Fortunately, the data shows absolutely zero cause for concern (in the aggregate, anyway). As a matter of fact, it indicates wildly raging demand for Tesla vehicles that is at an all-time high with a robust trend for continued growth in the future, and this is especially true for the Bay Area as noted by The Standard:
View attachment 920716
(Red dots indicate Bay Area counties)
View attachment 920721
(Red circle indicates Bay Area)
At our Silicon Valley TMC investor meetup in February, I learned from
@EinSV that San Mateo County now has
25% of all new vehicle purchases being Teslas. 1 out of 4, almost unbelievable. Indeed, per the CA Energy Commision
dashboard, in San Mateo County in 2022 Tesla sold 11,320 cars out of 13,711 total BEVs (83% share) and 46,696 total vehicles (24.2% share). At a global scale, this market share would already put Tesla close to the 20M/year goal (this is not a reasonable extrapolation but it serves to give a sense of scale.) San Mateo contains much of Silicon Valley and tends to vote about 75% in favor of Democrats in most elections. Per Wikipedia, “Every city, town, and unincorporated area of San Mateo County has more registered Democrats than Republicans.”

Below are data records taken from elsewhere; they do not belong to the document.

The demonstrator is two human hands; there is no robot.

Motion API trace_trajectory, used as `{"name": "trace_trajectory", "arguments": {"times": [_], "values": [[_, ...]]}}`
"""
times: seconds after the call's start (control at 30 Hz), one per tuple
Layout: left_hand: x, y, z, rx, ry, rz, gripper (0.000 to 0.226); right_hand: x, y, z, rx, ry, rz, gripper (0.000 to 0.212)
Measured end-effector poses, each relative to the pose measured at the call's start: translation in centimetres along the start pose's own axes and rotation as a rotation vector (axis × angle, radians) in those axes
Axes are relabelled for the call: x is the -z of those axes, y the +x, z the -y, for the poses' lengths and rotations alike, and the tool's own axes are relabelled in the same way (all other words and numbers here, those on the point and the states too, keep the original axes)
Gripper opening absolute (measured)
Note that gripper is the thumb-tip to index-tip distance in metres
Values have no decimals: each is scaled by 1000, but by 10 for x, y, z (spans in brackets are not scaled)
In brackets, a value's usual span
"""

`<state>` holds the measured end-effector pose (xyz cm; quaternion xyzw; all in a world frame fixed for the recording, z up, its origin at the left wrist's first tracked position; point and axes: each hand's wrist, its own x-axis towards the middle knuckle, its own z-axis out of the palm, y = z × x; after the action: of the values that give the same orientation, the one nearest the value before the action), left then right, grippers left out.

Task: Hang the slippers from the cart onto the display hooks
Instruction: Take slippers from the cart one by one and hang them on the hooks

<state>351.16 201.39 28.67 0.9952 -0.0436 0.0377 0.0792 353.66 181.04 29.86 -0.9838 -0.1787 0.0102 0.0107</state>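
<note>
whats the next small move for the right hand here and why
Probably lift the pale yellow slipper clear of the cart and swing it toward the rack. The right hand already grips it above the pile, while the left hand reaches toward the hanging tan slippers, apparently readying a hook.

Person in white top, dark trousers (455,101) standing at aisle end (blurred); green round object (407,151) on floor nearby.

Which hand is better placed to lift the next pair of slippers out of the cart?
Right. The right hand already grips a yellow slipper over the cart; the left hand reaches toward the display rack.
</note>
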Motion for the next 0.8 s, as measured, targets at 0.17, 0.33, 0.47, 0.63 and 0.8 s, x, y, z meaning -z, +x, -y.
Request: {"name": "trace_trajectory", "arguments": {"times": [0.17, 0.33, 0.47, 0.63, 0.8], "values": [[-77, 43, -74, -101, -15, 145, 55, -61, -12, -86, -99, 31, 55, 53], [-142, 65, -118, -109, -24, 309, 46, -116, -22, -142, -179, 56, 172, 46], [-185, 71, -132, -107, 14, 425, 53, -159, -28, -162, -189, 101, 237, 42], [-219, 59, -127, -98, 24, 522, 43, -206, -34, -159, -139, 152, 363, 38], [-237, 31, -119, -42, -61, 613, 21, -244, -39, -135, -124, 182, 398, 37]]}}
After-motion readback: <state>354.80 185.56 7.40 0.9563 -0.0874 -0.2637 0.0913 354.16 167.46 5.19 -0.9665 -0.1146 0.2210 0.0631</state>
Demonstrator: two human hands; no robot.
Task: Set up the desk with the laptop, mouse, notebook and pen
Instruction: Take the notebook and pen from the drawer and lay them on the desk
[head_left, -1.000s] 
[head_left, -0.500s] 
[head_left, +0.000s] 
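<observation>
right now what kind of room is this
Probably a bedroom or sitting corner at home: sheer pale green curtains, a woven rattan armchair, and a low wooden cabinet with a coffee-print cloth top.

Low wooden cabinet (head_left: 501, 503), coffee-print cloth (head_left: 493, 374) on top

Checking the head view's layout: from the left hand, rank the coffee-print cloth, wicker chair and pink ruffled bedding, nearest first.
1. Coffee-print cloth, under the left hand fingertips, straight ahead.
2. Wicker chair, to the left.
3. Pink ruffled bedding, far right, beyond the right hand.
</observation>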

The SF Standard continues:
View attachment 920724
This chart is critical because California's regulatory environment has made it the #1 hotbed in America for other car companies to sell compliance EVs at a loss in order to be eligible to participate in the state's absurdly lucrative automotive market. Despite facing this extreme handicap of competing against companies willing to price EVs at levels that generate negative gross profit margin, Tesla
is still outselling everyone else combined and is steadily gaining EV market share. Let that sink in. This is just embarrassing. Also consider what this implies for the oft-repeated arguments that more competition and BEV options will reduce Tesla's competitiveness. California already has a lot of EV options, including many models that are not available for sale in significant numbers anywhere else in the nation, and California also has a decent charging non-Tesla infrastructure relative to almost all markets in the world, and yet...Tesla dominates.
For anyone who still wants to express concern about "Elon's antics", please describe your reasoning for why California and SF/SoCal are somehow not representative of EV adoption and leftist political trends in the rest of the country, or alternatively describe why you think this trend is going to reverse in the future despite having already continued unabated through the entire pandemic and Twitter saga.
Also, anyone who was surprised by Tesla's decision to double down on developing an engineering presence in Silicon Valley instead of Texas may want to take some time to sit down and have a deep meditation session to ponder why you're placing so much weight on politics instead of other factors related to the business. Palo Alto was a clear winning choice and Austin will not be on the same level for a very long time, if ever. Other locales have intensely competed with SV for decades to wrest away some of its magic and tech dominance and every attempt has, thus far, failed. Tesla was born in Silicon Valley and though it's going global now, it's still a Silicon Valley software and computer engineering company at its core and will remain so for the foreseeable future.